Any recommended reading list for the Cape and islands starts with the classic Cape Cod, by Henry David Thoreau. The famous author traveled to Cape Cod from 1849 to 1857, riding the stagecoach from Boston to Orleans and then walking from Eastham to Provincetown. Another classic book of the region is The Outermost House, by Henry Beston, which tells the story of the author's year living in a cabin on the beach in Eastham, recording the seasonal changes. Perhaps my favorite overview of Cape Cod literature can be found in Cape Cod Stories, edited by John Miller and Tim Smith, with selections by 26 top writers from Herman Melville to Norman Mailer.

For good beach reading, Cape Cod, by William Martin, is an entertaining novel with a lot of history thrown in by the best-selling author. There's also The Great Beach, by John Hay, a naturalist's history of Cape Cod. For history buffs, Time and the Town: A Provincetown Chronicle, by Mary Heaton Vorse, retells the classic history of the town on the Cape's tip in the early part of the 20th century. For two very different takes on Provincetown, both released in 2002, read Land's End: A Walk in Provincetown, by Michael Cunningham, the Pulitzer Prize-winning author of The Hours; and Ptown: Art, Sex and Money on the Outer Cape, by Peter Manso, which provides a bleaker view of Provincetown. Away Off Shore: Nantucket Island and Its People, 1602-1890, by Nathaniel Philbrick, gives a comprehensive and entertaining history of the island. Mostly on Martha's Vineyard, by Henry Beetle Hough, is the entertaining autobiography by the longtime editor of the Vineyard Gazette.

True crime novels were practically invented on the Cape with Leo Damore's In His Garden: The Anatomy of a Murderer, about a serial murderer in Provincetown and Truro.
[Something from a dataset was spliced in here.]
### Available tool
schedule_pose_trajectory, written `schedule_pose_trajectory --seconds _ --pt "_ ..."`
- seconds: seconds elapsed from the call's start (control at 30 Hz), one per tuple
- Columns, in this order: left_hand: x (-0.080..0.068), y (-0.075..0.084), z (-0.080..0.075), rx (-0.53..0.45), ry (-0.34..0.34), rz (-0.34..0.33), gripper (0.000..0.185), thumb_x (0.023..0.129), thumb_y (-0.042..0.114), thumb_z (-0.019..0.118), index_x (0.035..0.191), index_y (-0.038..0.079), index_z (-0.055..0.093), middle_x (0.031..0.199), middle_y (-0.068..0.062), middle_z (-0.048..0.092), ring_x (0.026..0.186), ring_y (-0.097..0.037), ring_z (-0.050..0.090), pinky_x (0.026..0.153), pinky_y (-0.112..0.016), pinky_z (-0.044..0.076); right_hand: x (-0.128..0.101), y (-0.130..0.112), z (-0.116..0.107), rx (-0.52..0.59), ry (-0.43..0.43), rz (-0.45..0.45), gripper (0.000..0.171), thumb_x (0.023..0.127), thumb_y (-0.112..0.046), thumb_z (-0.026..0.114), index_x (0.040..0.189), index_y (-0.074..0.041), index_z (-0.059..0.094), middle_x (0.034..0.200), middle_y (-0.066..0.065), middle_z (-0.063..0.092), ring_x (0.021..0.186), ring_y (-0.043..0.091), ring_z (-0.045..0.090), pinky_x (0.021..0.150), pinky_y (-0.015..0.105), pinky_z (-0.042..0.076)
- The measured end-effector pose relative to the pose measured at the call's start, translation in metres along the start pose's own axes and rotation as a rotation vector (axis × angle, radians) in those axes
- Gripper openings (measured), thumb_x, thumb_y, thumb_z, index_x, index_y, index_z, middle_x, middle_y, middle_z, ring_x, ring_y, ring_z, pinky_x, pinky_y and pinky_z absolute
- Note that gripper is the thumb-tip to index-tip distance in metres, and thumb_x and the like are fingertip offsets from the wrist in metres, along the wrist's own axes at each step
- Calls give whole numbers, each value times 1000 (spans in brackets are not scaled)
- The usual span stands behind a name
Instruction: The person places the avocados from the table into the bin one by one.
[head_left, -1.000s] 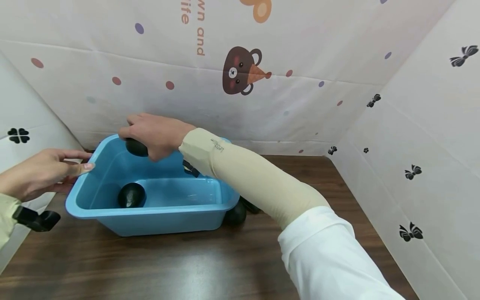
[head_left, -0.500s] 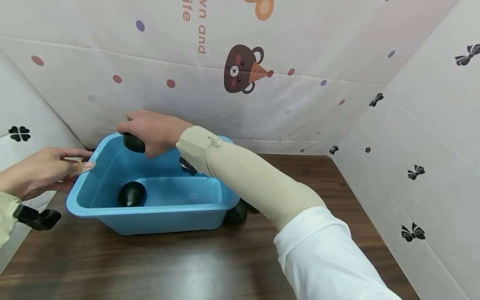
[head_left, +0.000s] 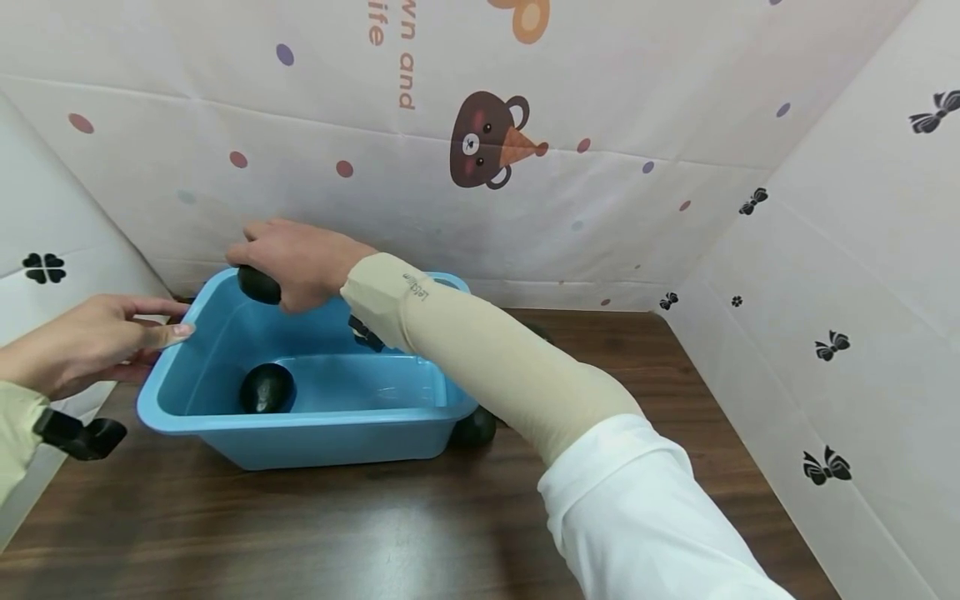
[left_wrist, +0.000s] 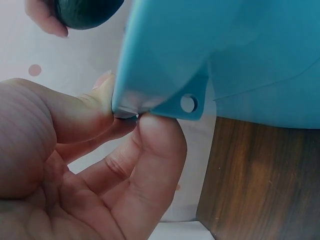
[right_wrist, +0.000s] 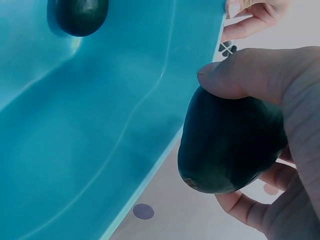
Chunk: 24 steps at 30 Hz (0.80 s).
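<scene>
A blue plastic tub (head_left: 300,421) stands on the dark wooden table (head_left: 337,533). My right hand (head_left: 292,262) reaches across it and grips a dark green avocado (head_left: 257,285) just above the tub's far left corner. In the right wrist view the thumb and fingers curl round that avocado (right_wrist: 230,145), beyond the tub's rim (right_wrist: 150,175). A second avocado (head_left: 264,389) lies on the tub's floor at the near left. My left hand (head_left: 112,333) pinches the tub's left rim corner (left_wrist: 150,100) between its thumb (left_wrist: 157,145) and a finger.
Another avocado (head_left: 475,427) lies on the table against the tub's right side, partly hidden by my right forearm. Patterned white sheets (head_left: 480,192) wall in the back, left and right. Bare wood stretches in front of the tub.
My right hand has carried the avocado slightly left and up toward the tub's far left corner. The left hand and the tub have stayed put.
</scene>
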<state>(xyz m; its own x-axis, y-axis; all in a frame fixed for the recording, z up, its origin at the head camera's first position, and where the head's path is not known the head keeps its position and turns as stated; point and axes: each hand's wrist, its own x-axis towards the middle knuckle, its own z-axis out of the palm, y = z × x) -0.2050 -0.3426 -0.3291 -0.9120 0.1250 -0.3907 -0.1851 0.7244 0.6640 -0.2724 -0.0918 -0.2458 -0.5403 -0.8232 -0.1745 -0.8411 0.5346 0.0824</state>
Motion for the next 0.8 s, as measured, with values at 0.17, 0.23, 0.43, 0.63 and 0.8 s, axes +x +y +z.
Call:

The tradition of true crime set in the Outer Cape has continued in recent years with Invisible Eden: A Story of Love and Murder on Cape Cod, by Maria Flook, about the murder of Christa Worthington, in Truro, in 2002. The Year We Disappeared, by Cyline Busby and her father, John Busby, published in 2008, tells the true story of when John Busby was shot in the face while working as a police officer in Falmouth. In the course of telling the story, the book reveals some dark secrets about that Upper Cape town.

Although the Cape doesn't receive the same attention from the media as, say, New York City or Los Angeles, Nantucket did get a lot of publicity from Wings, a popular television show that ran for 7 years in the 1990s and was set in Nantucket's tiny airport (which is currently being expanded to twice the size). Music on Cape Cod must begin and end with Patti Page's classic song, "Old Cape Cod." There's really nothing else that comes close.